Originally published in the Ketchikan Daily News, March 2006; written by Lisa Pearson.


I don’t usually spend a lot of time perusing the Sociology and Relationships section here at the library (the early 300s for you library geeks), and those titles rarely grab my eye on the New Book shelf. But this week is an exception, as I was intrigued by a new book by Deborah Tannen entitled “You’re Wearing That?: Understanding mothers and daughters in conversation”. Let me start off by saying that this is not a book aimed solely towards women. This is not a book about parenting or love. This is a book about the way people talk to each other, the words they use, and the messages they send.
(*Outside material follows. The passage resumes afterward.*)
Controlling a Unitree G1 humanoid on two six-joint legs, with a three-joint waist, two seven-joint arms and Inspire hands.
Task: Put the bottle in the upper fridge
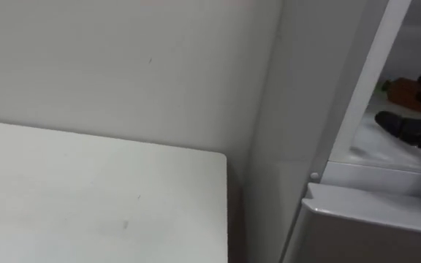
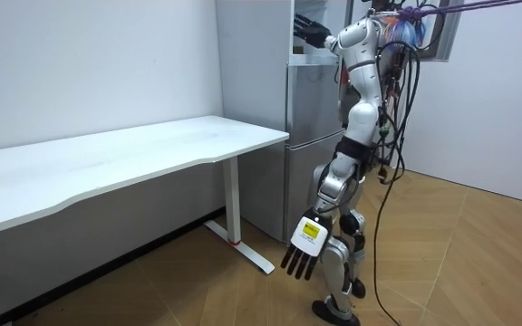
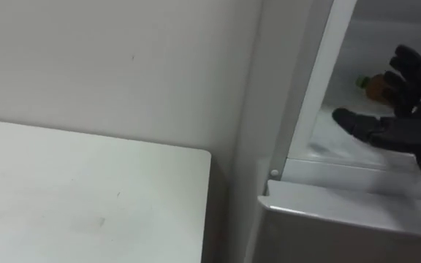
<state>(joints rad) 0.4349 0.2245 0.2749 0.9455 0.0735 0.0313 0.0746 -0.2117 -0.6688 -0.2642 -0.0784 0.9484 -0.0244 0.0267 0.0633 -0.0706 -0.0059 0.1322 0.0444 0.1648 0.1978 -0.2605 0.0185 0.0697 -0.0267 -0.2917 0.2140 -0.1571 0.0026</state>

Tannen is a professor of linguistics at Georgetown University, and many of the examples that she cites in this book come from her students. And although all the examples are concerned with the conversational missteps and hidden messages that occur when mothers and daughters talk to each other, Tannen points out that these miscommunications happen with mothers and sons, and with fathers and daughters: they are a part of any deep, lifelong relationship.


Now, I have a wonderful relationship with my mother (and I’m not just saying that because I know she reads this column). We talk almost daily, go out for coffee, and schedule our shopping trips together. We can finish each other’s sentences. But we can also set each other off with the most innocuous gestures and words, simply because of the history behind our conversations. Tannen’s book focuses on this ability of mothers and daughters to simultaneously read one another’s minds and completely misunderstand each other. One of my favorite examples (and her book is full of them), concerns a daughter who is cooking dinner. Her mother comes into the kitchen and asks, “Are you going to quarter those tomatoes?” The daughter instantly becomes defensive, and an argument ensues. As Tannen explains, “I am willing to wager that Kathryn’s mother thought she had asked a question about cutting a tomato. What could be more trivial than that? But her daughter bristled because she heard the implication ‘You don’t know what you’re doing. I know better’.” On the other side of the coin, Tannen discusses the fact that because of the closeness of the mother-daughter relationship, daughters often feel comfortable talking to their mothers in a ruder, more aggressive way than they would talk to anyone else.


There are a fair amount of ups and downs in this book. The majority of the time, the anecdotes bring up a smile of recognition or even a laugh. I guarantee you have had or heard a conversation somewhere in this book. There are a few sections, however, that deal with abuse and true hatred between mothers and daughters. I found these parts a little unsettling, and it seems odd to lump the physical and sexual abuse of a child in with disagreements over which dress to wear to a party. It’s a jarring addition to what is otherwise a lighthearted book about communication. My only other complaint is the frequent use of the word ‘metamessage’, but that is a strictly personal dislike of the current fad for tacking ‘meta’ on the front of everything.


The book finishes with some very good recommendations about how to stop the cycles of miscommunication. I think they’re completely unrealistic, since the whole point of the book is that conversations between parents and children are imbued with decades of tension and history and are often composed of knee-jerk reactions. But it’s nice to finish the book with some feeling of purpose – an intention to make your life better – regardless of the fact that you will never actually use these techniques.